One cannot deny the importance of Hadoop MapReduce in processing big data but coding vanilla MapReduce jobs is not easy for people from a non-programming background. Apache Pig was developed at Yahoo by Alan Gates and his team to address this problem so that professionals without a programming background could also work with Hadoop.
Apache Pig Components
1) Pig Latin
It is a SQL like data flow language to join, group and aggregate distributed data sets with ease.
2) Pig Engine
Pig engine takes the Pig Latin scripts written by users, parses them, optimizes them and then executes them as a series of MapReduce jobs on a Hadoop Cluster.
Features of Apache Pig
1) Apache Pig has rich set of SQL like operators for joins, sort, filter, etc.
2) Developers can create their customized user defined function in Java and invoke them inside a Pig Latin Script. Developers can extend the existing operators and write functions for reading, writing and processing data.
3) It handles all kinds of data from diverse data sources-structured, semi-structured and unstructured.
When You Should Use Apache Pig
1) If the business use case requires processing multiple data sources then Pig could be an ideal choice. For example, if a business wants to analyse how a particular ad is performing then they have to combine data from multiple sources like -IP geo-location ,click through rates, web server traffic and other details to get an in-depth understanding of the customers on specific ads.
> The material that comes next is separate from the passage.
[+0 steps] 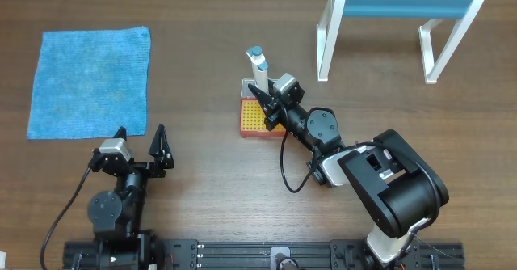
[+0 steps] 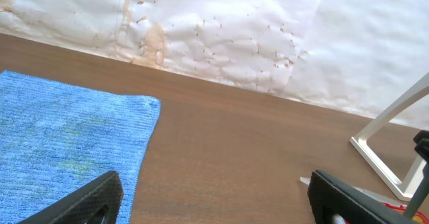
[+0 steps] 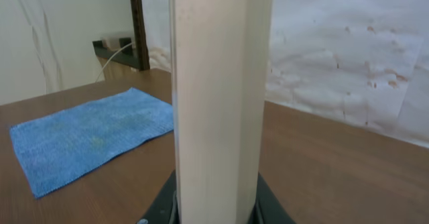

2) If the application requires handling Time Sensitive Data loads then Apache Pig could be a perfect choice, as it is built on top of hadoop and can scale out easily. Pig converts the scripts into MapReduce jobs and spreads the load across multiple servers for faster processing.
3) If the business requires analysis through sampling then Apache Pig should be considered to sample large datasets with a random distribution of data to gain meaningful analytic insights.
Advantages of Apache Pig
1) It is a procedural language and not declarative, unlike SQL, so has expressive power in transforming data at every step.
2) Users can control the ex*****on in every step. If a user wants to write user defined functions, it is pretty straightforward.
3) Has all the features offered by MapReduce like fault-tolerance, parallelization, and flexibility. Pig, in addition to the features already mentioned, has few additional RDBMS like features.
4) Learning curve for Apache Pig is steep. Even, if a person does not have a programming background he or she can easily pick-up and write PigLatin scripts as it is English like language to understand.
5) It enhances the productivity of big data developers by decreasing the development time, complexity and maintenance efforts.